O dönem Slavcıların önderi olarak kabul edilen İvan
Sergeyeviç Aksakov 8 Haziran’da Rus Edebiyatı’nı Sevenler Derneğinin düzenliği
bu toplantıda Dostoyevski’nin yaptığı konuşmayı “olay” olarak nitelendirmişti.

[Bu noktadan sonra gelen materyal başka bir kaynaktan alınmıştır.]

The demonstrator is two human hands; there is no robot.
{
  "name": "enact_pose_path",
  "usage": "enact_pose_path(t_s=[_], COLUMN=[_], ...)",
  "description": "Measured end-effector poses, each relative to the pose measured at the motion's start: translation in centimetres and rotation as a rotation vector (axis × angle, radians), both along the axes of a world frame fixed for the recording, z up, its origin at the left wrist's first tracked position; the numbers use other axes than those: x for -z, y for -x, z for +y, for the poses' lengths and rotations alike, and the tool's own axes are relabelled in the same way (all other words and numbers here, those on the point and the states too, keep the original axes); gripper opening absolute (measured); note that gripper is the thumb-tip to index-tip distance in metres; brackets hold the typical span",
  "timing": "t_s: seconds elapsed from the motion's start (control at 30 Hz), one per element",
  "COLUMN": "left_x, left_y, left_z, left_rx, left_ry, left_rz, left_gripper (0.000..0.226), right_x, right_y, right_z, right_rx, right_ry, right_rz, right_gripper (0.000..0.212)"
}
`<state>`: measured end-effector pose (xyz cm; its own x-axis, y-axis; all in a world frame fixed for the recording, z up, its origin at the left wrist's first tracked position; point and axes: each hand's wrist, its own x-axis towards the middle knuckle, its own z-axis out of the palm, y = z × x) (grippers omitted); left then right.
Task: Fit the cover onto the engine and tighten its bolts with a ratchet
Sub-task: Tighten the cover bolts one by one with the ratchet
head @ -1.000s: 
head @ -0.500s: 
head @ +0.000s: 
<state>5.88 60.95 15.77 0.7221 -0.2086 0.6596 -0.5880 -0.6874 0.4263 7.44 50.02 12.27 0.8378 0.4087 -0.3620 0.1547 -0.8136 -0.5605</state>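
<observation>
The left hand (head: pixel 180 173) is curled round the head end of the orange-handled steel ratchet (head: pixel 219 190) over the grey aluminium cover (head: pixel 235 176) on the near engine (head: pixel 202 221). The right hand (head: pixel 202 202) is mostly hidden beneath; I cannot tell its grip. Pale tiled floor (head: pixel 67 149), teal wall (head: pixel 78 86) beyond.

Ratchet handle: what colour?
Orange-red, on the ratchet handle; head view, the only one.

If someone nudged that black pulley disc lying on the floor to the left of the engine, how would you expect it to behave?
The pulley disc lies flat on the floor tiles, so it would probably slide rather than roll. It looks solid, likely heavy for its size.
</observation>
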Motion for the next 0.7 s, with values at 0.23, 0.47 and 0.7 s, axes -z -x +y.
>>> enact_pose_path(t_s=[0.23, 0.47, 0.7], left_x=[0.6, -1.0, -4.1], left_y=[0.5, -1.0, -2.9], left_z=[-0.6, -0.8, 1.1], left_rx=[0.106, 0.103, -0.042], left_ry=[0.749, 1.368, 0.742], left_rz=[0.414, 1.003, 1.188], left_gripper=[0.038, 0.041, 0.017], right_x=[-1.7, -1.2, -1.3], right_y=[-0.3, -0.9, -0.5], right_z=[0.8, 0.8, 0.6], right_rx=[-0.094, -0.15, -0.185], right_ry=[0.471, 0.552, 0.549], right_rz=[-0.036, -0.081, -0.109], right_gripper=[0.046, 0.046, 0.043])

Dostoyevski “Bir Yazarın Günlüğü” adlı Dergisinde daha
sonra bu konuşmanın tamamını yayımladı ve yorumuna da yer verdi. Dostoyevski şu
dört noktanın altını çizmişti:
1-Puşkin, zekası, temiz yüreği ve geniş öngörüsüyle kendi
öz toprağından bağlarını koparmış ve halkın üzerine çıkmış aydın sınıfının bu
hastalığını gözler önüne sermişti.
2-Rus değerlerinden, öz benliğinden ve gerçeklerinden
fışkıran ve Rus ahlak güzelliğini yansıtan özgün tipleri ilk olarak Puşkin
ortaya çıkarmıştı.
3-Puşkin aynı zamanda başka ulusların dehasıyla özdeşleşme
ve evrenselliğe ulaşma başarısını da sağlamıştı.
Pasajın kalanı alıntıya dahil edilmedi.